Throughout the material below, tally the lines containing "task" and give the total with no accompanying text.

+++++

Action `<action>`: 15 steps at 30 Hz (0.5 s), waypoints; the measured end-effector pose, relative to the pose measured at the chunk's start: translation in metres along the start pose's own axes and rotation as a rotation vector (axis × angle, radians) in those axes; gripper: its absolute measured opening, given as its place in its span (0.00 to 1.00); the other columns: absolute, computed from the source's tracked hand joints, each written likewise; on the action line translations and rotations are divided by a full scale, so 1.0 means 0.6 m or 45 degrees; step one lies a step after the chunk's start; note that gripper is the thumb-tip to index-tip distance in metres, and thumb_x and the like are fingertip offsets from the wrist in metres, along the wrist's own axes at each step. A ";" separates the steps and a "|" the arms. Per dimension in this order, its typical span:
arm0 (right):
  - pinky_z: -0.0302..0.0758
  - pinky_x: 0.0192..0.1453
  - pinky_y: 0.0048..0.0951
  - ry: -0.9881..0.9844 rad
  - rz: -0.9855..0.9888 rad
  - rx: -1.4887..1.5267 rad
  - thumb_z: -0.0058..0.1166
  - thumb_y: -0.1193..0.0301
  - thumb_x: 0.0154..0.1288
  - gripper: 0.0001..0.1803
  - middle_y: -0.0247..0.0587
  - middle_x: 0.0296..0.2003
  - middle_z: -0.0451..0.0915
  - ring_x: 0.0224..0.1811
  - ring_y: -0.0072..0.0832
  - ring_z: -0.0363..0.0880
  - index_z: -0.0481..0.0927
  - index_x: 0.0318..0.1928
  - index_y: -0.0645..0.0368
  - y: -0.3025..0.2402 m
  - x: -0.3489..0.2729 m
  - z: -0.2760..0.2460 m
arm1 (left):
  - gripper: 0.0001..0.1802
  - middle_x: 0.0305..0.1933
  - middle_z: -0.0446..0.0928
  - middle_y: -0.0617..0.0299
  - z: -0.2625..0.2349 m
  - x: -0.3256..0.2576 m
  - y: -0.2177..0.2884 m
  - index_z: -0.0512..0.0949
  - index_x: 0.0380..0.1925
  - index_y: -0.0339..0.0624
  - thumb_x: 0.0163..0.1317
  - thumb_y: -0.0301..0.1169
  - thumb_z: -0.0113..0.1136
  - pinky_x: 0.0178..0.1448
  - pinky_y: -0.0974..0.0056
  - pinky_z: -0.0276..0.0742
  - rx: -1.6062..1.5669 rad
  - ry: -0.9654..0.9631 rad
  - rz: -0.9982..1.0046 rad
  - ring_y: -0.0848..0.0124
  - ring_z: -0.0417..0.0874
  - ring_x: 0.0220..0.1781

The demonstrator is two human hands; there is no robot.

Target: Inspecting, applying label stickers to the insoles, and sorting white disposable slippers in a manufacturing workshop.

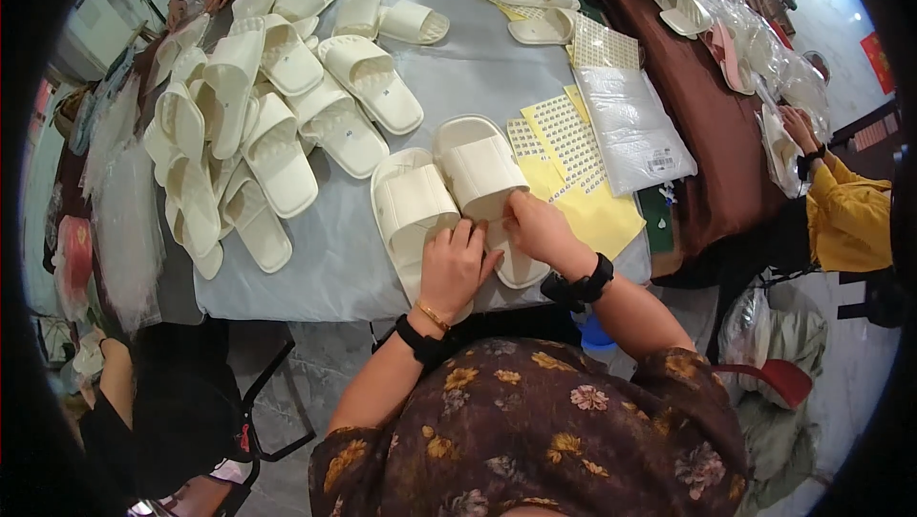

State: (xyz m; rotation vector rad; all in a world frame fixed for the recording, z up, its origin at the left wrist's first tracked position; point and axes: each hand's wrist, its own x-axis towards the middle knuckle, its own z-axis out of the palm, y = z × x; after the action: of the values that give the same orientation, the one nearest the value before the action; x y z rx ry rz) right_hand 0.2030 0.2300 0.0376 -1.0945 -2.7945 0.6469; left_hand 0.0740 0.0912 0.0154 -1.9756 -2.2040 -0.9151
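A pair of cream slide slippers lies side by side before me, toes toward the far side: a left slipper (416,200) and a right slipper (485,168). My left hand (453,267) rests at the near edge of the left slipper's strap, its fingers bent and its thumb reaching toward the right slipper. At the right slipper's strap edge, my right hand (544,228) has its fingers closed on the rim. Both hands nearly meet between the slippers; the fingertips are partly hidden. Yellow sticker sheets (565,140) with rows of small white labels lie right of the pair.
A big heap of cream slippers (277,125) covers the table's left. Clear plastic bags (630,125) lie at right, with another slipper pair (543,28) farther back. A brown-covered table (669,106) adjoins. Other people work around, including one in a yellow sleeve (850,216).
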 end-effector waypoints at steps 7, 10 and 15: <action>0.77 0.45 0.50 0.111 0.070 0.249 0.53 0.70 0.64 0.08 0.55 0.37 0.81 0.41 0.54 0.81 0.75 0.41 0.60 0.011 -0.008 0.007 | 0.25 0.46 0.76 0.60 -0.002 -0.002 0.004 0.80 0.51 0.42 0.57 0.43 0.67 0.44 0.55 0.74 0.013 0.004 0.009 0.58 0.76 0.42; 0.77 0.45 0.50 0.157 0.131 0.256 0.54 0.70 0.64 0.08 0.55 0.37 0.81 0.41 0.54 0.80 0.75 0.40 0.60 0.013 -0.009 0.016 | 0.24 0.45 0.76 0.59 -0.001 0.001 0.008 0.80 0.50 0.42 0.57 0.44 0.67 0.44 0.55 0.74 -0.014 0.003 0.014 0.58 0.77 0.41; 0.77 0.45 0.49 0.245 0.030 0.415 0.55 0.71 0.63 0.08 0.55 0.36 0.80 0.41 0.54 0.80 0.75 0.40 0.61 0.020 -0.006 0.014 | 0.25 0.46 0.76 0.58 0.002 0.000 0.002 0.80 0.50 0.41 0.57 0.44 0.67 0.45 0.55 0.75 0.030 0.011 0.019 0.57 0.77 0.42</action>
State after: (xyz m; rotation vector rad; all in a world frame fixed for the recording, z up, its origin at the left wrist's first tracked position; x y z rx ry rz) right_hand 0.2117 0.2323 0.0252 -1.0610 -2.4106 0.9069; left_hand 0.0758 0.0919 0.0149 -1.9716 -2.1817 -0.8902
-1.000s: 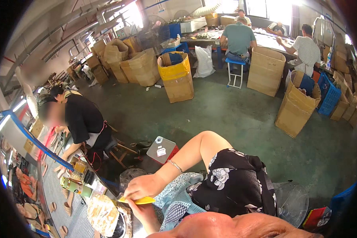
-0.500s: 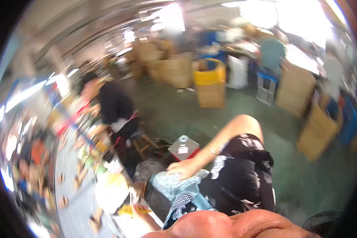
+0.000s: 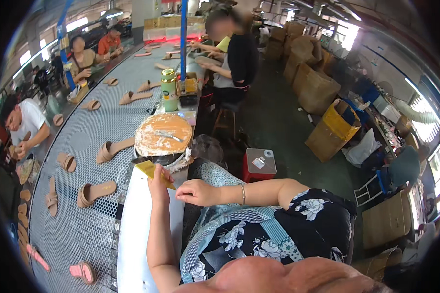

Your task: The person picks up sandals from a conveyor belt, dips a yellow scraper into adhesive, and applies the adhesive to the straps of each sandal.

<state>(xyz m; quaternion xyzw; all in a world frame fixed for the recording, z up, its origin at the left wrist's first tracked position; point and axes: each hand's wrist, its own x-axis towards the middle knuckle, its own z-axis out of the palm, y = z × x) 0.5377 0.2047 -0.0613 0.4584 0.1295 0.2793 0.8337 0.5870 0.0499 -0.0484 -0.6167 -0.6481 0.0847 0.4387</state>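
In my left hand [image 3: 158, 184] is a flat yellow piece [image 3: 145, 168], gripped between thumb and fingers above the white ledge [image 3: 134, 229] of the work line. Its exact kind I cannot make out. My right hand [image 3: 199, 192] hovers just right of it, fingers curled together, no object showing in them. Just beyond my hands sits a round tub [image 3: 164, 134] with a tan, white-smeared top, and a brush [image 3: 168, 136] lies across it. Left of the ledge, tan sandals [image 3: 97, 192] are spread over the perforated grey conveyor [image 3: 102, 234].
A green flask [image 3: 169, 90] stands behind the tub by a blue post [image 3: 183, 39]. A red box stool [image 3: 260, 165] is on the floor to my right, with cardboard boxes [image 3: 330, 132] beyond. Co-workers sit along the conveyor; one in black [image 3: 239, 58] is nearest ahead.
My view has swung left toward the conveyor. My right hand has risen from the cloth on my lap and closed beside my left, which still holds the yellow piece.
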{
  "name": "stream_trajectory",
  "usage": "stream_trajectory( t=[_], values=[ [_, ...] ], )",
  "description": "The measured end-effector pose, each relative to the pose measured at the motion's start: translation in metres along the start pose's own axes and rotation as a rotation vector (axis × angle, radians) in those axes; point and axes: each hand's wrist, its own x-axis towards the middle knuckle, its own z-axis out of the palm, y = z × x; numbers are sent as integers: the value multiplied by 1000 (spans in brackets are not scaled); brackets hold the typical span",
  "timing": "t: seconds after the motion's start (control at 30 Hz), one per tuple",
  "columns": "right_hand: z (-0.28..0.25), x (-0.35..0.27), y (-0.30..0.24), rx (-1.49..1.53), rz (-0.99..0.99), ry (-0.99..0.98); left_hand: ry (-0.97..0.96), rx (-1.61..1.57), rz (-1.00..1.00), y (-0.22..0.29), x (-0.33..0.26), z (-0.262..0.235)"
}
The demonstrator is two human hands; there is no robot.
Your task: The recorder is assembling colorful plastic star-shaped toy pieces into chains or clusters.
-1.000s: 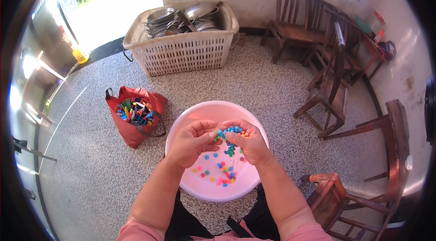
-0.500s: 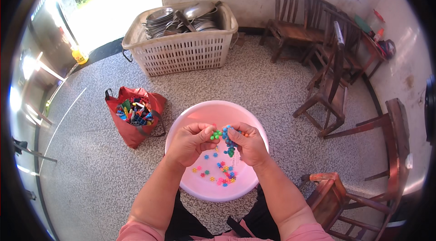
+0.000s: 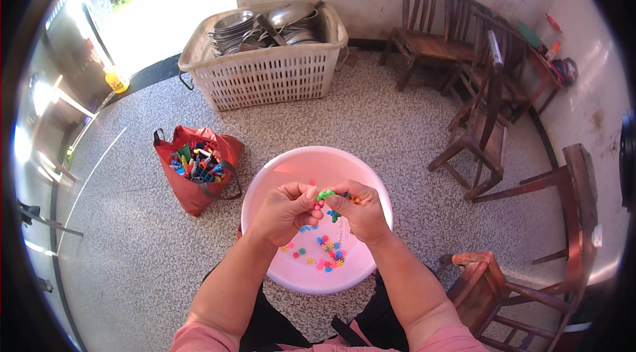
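Note:
Above a pink plastic basin (image 3: 271,173), my two hands meet with fingertips pinched close together. Between them is a bright green knobbed flower-shaped plastic piece (image 3: 325,194), with a bit of pink (image 3: 318,206) just below it. My left hand (image 3: 286,214) is closed on the green piece from the left side. My right hand (image 3: 363,214) is closed around a cluster of linked flower-shaped pieces; orange knobs (image 3: 355,200) and a dark green piece (image 3: 334,217) stick out past its fingers, the rest being hidden. Several small flower-shaped pieces (image 3: 329,246) in mixed colours lie on the basin's bottom.
A red bag (image 3: 182,186) full of colourful plastic blocks stands left of the basin. Behind it is a large white slotted crate (image 3: 265,77) holding metal dishes and pans. Wooden chairs (image 3: 480,153) line the right side, one chair (image 3: 474,286) close to my right arm.
My hands have come closer together and the green piece has turned, now touching my right fingertips. The blue part of the right-hand cluster has gone mostly out of sight.

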Motion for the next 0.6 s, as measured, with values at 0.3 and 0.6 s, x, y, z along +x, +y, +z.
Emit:
stream_trajectory(
  t=[0.3,0.6],
  values=[
    [-7,7,-2,118,234,200,147,344,142,8,0,6],
    [3,4,2,525,383,134,158,1106,471,-15,1,13]
  ],
)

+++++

Output for this exercise:
2